Na Segunda Turma do Supremo Tribunal Federal (STF), Luiz Fux e Nunes Marques acompanharam André Mendonça, responsável pela decisão inicial. Gilmar Mendes solicitou mais tempo para examinar o processo, suspendendo a conclusão da análise.
A medida também alcança Leandro Almada da Costa, diretor de Inteligência Policial da Polícia Federal (PF). Ambos foram afastados preventivamente por determinação de Mendonça nesta terça-feira.
O que motivou a decisão
O afastamento está relacionado à elaboração de relatórios de inteligência sobre autoridades. Na decisão, Mendonça afirma que os documentos revelam monitoramento irregular de sua atuação e coleta direcionada de informações sobre o advogado-geral da União, Jorge Messias.
O ministro determinou que a Corregedoria da PF abra procedimentos criminais e administrativo-disciplinares para apurar as circunstâncias da produção desses documentos.

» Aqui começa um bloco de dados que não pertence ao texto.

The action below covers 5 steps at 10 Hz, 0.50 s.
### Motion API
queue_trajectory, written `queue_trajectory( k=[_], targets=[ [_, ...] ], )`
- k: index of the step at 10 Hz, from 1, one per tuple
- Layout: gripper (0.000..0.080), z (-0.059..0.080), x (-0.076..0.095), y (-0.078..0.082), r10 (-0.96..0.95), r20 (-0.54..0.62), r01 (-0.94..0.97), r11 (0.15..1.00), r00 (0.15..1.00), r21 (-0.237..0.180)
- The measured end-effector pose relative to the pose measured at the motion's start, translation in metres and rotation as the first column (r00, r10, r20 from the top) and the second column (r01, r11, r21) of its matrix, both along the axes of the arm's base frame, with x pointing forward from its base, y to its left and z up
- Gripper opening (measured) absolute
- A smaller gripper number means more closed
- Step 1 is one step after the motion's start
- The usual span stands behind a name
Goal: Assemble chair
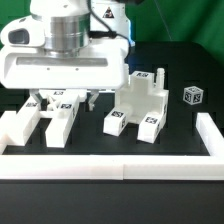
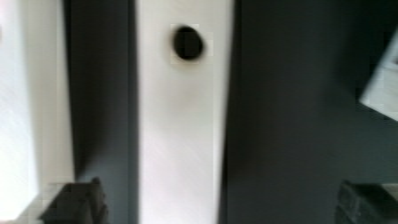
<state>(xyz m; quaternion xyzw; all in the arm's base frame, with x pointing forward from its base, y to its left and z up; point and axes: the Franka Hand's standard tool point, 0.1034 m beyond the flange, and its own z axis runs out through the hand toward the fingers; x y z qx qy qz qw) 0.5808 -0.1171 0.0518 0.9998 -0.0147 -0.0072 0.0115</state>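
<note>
At the exterior view's left end of the black tabletop [image 1: 95, 145], close to the front edge, a chunky white block [image 1: 20, 126] lies just beside two short white bars [image 1: 58, 118] that carry black-and-white square tags. Above these bars hangs the arm [image 1: 62, 40], and its wide white wrist housing hides part of them. The hand [image 2: 221, 203] stands fully open and holds nothing. In the wrist view its two dark fingertips [image 2: 71, 203] show well apart, and a white bar [image 2: 178, 120] with a dark oval hole [image 2: 187, 42] near one end runs between them, touching neither so far as can be seen. Another white part [image 2: 25, 100] lies parallel to that bar, with a strip of dark tabletop between them. Further toward the exterior view's right, near the middle of the tabletop, stands a larger joined chair piece [image 1: 140, 105], stepped in shape, with tags on its front faces. Well apart from it, toward the right edge, sits a small tagged cube [image 1: 192, 96]. White border rails [image 1: 110, 166] run along the front and right edges.
</note>
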Motion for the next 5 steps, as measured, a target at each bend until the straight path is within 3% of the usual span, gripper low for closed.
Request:
queue_trajectory(
  k=[2, 5],
  targets=[
    [0.0649, -0.009, -0.008, -0.004, -0.006, 0.001, 0.006, 1.0, 1.0, -0.008],
    [0.0649, -0.007, 0.006, -0.008, -0.004, 0.008, 0.004, 1.0, 1.0, -0.011]
  ],
)
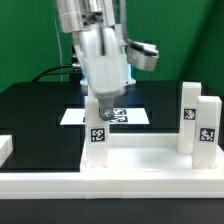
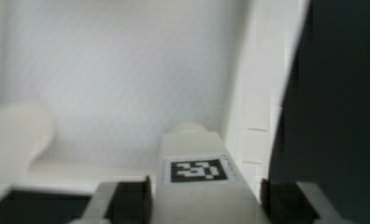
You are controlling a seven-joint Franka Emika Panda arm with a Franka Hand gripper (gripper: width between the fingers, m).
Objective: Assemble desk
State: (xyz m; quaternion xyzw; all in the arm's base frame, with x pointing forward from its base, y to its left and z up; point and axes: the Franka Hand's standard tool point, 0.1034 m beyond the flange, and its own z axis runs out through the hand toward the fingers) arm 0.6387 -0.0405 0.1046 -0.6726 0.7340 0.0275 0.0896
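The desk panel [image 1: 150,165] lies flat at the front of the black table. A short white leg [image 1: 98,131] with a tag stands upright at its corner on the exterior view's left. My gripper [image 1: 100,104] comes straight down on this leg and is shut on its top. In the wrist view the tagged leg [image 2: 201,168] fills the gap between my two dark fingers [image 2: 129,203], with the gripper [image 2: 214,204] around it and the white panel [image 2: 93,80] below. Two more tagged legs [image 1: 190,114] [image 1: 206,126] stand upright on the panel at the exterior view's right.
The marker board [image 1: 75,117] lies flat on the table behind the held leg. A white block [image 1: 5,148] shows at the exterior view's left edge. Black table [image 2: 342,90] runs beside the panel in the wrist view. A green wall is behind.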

Também ordenou a suspensão da elaboração e do compartilhamento de relatórios de inteligência com as finalidades questionadas, envolvendo a atuação funcional de magistrados, integrantes da advocacia pública e atividades de polícia judiciária.
Julgamento ainda não terminou
Os votos de Mendonça, Fux e Nunes Marques são suficientes para formar maioria no colegiado de cinco integrantes. O pedido de vista, porém, mantém pendente a conclusão do julgamento.
Nesse intervalo, continuam produzindo efeitos as determinações individuais de Mendonça. O afastamento é preventivo e integra as providências adotadas para a apuração dos fatos.